My aunties GSD recently got pregnant while playing in the park with another GSD.The owner of the boy is now saying he's entitled to half the litter.Is this true?


----------



## Malachi'sMama (Jun 10, 2013)

It was an accident. Absolutely not. And even if it weren't, he would have no rights to the litter...unless he's planning on splitting the costs of vet visits and treatments for the bitch and puppies. No way. I'd tell that guy to kick rocks...


----------



## Liesje (Mar 4, 2007)

No, he's entitled to nothing unless there was a stud contract or breeding agreement that spells it out.


----------



## lhczth (Apr 5, 2000)

Of course if she wants to sell the pups with AKC registration (if the sire and dam are registered) than she may have to work with him in order to get him to sign off on the litter registration. If she is just going to place them as unregistered dogs than, no, she does not owe him anything.


----------



## onyx'girl (May 18, 2007)

Wow.... "playing in the park" with another GSD resulted in pregnancy. Obviously it was a planned litter? Why would the owner with the female in heat have her out in a public place without supervision?
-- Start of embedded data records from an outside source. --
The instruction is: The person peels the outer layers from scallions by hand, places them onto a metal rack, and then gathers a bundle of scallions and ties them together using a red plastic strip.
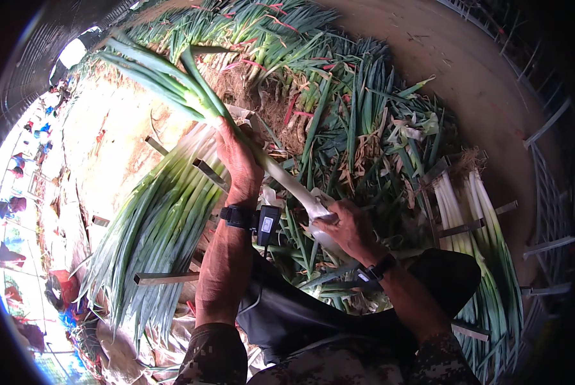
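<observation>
- Green onion (286, 179), long and thick-stemmed, held aslant in midair in front of the body, leaves to the upper left, white end to the lower right.
- Left hand (239, 154) wrapped around the stem near the start of the green; right hand (348, 231) clamped on the white end, well apart from the left along the same stem.
- Root end covered by the right hand; cannot tell about any roots there. Pale piece (328, 241) just below, perhaps loose skin, perhaps part of another stem.
- Likely light for such length, yet awkward in balance, with a long spray of leaves beyond the left hand.
- Probably firm and fairly stiff along the white shaft, softer and bendier toward the leaf tips; liable to crease or split under a hard squeeze.
- Outer layers perhaps slick, apt to slide under a loose pinch.
- Best held around the firm shaft just below the leaves, with a second grip at the white end; poorly held by the leaf tips alone.
- At left, a sheaf of onions (156, 221) across metal bars (162, 278); at right, more onions with roots (483, 224); beyond, a leafy heap (358, 96) with red ties (252, 65).
</observation>
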Demonstrator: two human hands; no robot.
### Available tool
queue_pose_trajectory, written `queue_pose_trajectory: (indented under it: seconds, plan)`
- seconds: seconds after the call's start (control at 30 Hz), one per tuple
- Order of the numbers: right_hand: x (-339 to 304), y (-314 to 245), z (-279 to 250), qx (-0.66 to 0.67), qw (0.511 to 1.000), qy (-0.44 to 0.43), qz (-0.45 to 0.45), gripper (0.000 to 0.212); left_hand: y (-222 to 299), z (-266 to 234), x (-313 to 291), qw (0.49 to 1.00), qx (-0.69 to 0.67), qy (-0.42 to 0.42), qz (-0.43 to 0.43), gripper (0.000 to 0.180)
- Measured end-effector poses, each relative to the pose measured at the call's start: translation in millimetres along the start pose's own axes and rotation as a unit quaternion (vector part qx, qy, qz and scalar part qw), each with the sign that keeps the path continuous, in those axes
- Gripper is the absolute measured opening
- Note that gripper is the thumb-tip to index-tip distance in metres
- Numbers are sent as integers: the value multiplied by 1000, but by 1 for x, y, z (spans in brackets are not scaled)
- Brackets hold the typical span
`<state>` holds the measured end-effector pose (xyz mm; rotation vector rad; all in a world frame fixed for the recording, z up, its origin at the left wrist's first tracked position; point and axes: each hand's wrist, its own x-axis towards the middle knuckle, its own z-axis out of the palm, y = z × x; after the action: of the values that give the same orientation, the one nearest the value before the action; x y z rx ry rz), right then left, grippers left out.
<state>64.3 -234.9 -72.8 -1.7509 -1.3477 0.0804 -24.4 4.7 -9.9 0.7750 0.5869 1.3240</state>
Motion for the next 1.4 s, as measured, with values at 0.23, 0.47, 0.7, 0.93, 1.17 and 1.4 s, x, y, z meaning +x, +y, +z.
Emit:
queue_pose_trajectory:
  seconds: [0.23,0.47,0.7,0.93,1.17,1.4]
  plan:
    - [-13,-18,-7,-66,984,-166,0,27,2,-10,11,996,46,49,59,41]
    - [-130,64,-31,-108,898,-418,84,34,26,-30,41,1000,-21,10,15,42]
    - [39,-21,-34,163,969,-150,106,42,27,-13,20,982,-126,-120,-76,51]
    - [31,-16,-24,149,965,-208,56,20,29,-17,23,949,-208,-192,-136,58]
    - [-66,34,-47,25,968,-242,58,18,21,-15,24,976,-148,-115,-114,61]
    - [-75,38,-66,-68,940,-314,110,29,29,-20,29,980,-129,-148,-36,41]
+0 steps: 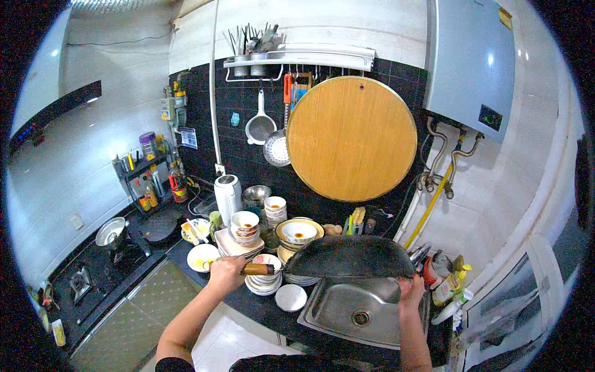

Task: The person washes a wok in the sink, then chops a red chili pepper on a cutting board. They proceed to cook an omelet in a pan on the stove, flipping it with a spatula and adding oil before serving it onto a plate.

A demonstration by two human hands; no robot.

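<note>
A large black wok (348,258) is tilted over the back of a stainless steel sink (341,302). My left hand (227,272) is closed around its wooden handle (257,269). On the far side, my right hand (411,290) grips the wok's rim above the sink's right part. The wok hides the rear of the sink. Just left of the sink, a small white bowl (291,298) stands on the black countertop. Behind the handle are stacked white bowls (263,282), and a bowl with brown residue (299,232) tops another stack.
A white kettle (228,200) and square plates (239,244) stand at the back left. Further left is a gas stove (81,286) with a black pan (159,226). Bottles (448,288) crowd the sink's right side. A round wooden board (352,139) hangs on the wall.
</note>
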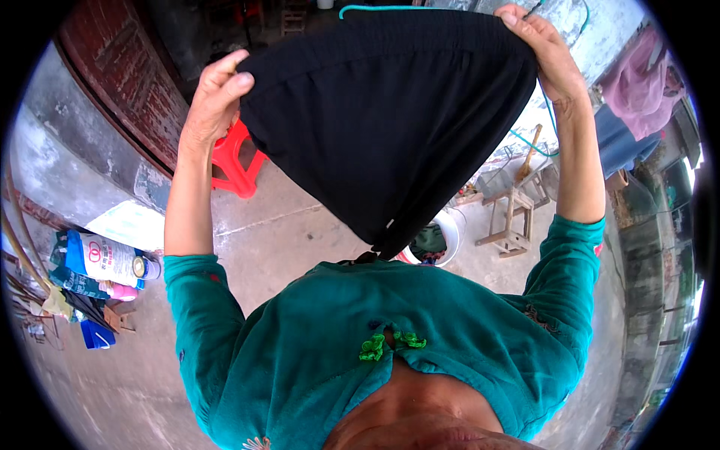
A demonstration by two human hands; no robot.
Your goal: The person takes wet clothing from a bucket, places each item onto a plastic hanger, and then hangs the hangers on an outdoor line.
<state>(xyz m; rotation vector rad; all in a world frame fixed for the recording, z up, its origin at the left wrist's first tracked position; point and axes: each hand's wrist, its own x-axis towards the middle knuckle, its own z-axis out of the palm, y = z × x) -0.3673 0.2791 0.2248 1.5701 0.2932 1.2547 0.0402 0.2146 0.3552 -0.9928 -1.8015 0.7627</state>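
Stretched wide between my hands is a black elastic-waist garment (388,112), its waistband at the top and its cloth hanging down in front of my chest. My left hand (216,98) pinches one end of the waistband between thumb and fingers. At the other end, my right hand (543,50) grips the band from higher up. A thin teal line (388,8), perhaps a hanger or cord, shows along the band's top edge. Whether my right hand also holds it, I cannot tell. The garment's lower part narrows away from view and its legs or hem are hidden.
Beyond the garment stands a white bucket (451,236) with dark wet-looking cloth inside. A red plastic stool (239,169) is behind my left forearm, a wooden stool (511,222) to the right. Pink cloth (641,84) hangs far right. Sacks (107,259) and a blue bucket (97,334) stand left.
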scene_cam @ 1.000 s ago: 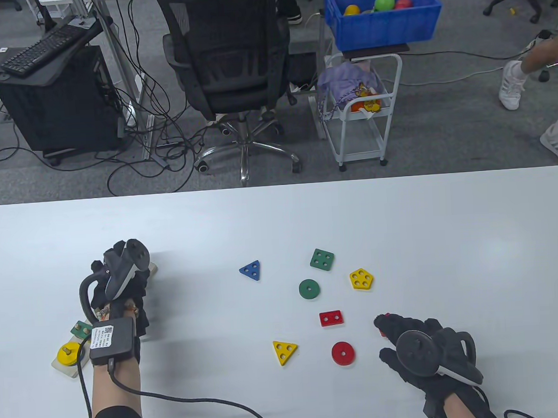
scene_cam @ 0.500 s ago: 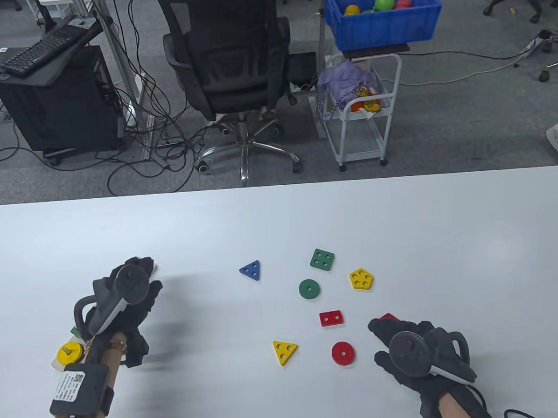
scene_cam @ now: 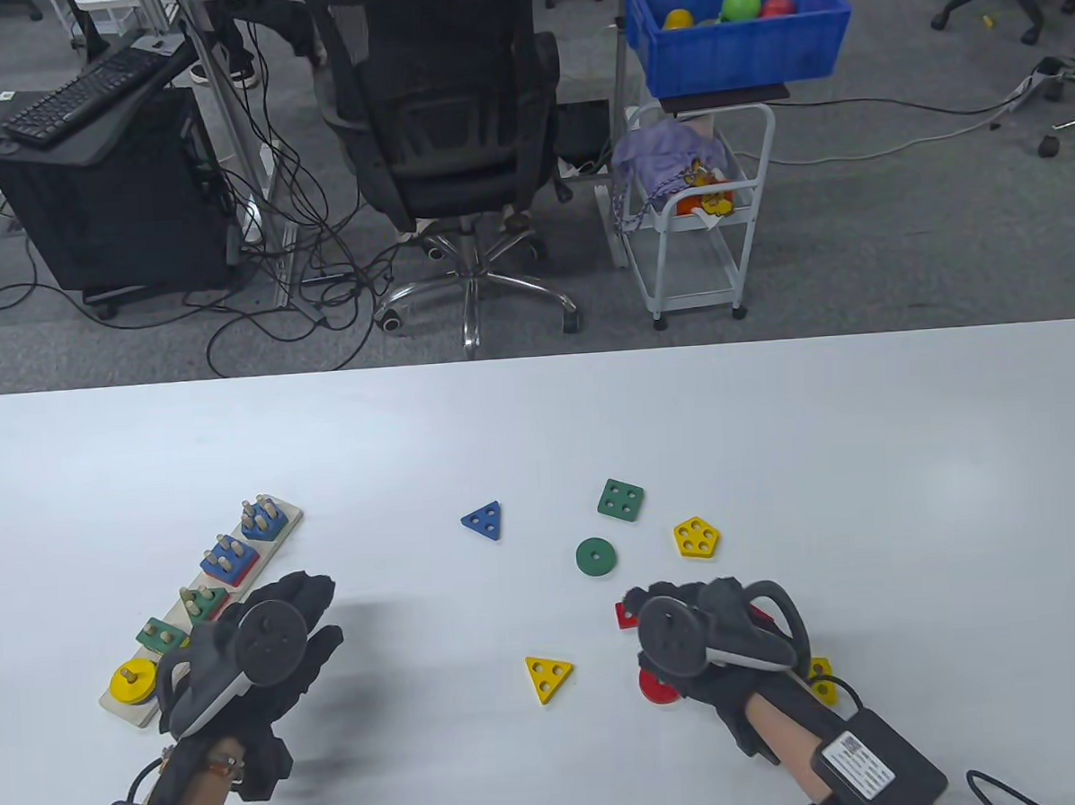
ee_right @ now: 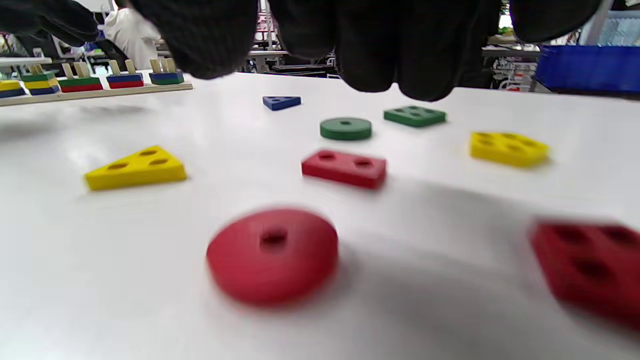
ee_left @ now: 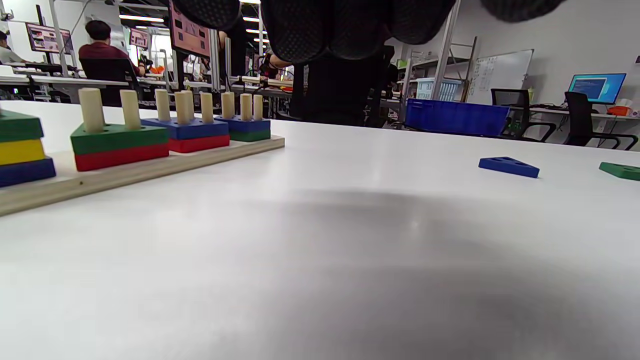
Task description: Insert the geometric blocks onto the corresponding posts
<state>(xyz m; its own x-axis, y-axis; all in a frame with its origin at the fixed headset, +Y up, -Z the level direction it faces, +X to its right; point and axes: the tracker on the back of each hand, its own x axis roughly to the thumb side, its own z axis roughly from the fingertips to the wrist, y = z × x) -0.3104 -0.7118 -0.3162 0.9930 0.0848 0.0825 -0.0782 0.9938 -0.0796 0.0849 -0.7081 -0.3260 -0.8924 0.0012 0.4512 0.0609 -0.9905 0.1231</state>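
Both hands hover empty, fingers relaxed: left hand (scene_cam: 262, 646) beside the peg board (scene_cam: 202, 609), right hand (scene_cam: 694, 633) over the red disc (ee_right: 272, 255) on the worktop (scene_cam: 539, 438). A hurried pinch could skid that disc away.

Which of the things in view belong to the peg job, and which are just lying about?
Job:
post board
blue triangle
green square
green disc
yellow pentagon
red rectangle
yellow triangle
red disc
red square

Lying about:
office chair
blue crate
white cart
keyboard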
Does the owner of the boy know the work and money involved in whelping/raising a litter until they are ready to go?


----------



## Jax08 (Feb 13, 2009)

Are the laws different in the UK?


----------



## hunterisgreat (Jan 30, 2011)

If only accidental pregnancies worked this way we wouldn't have the fatherless child epidemic of today lol


----------



## holland (Jan 11, 2009)

Good point-guess its be careful what you wish for-lol


----------



## lhczth (Apr 5, 2000)

Sorry, to the OP. I missed that you are in Scotland.


----------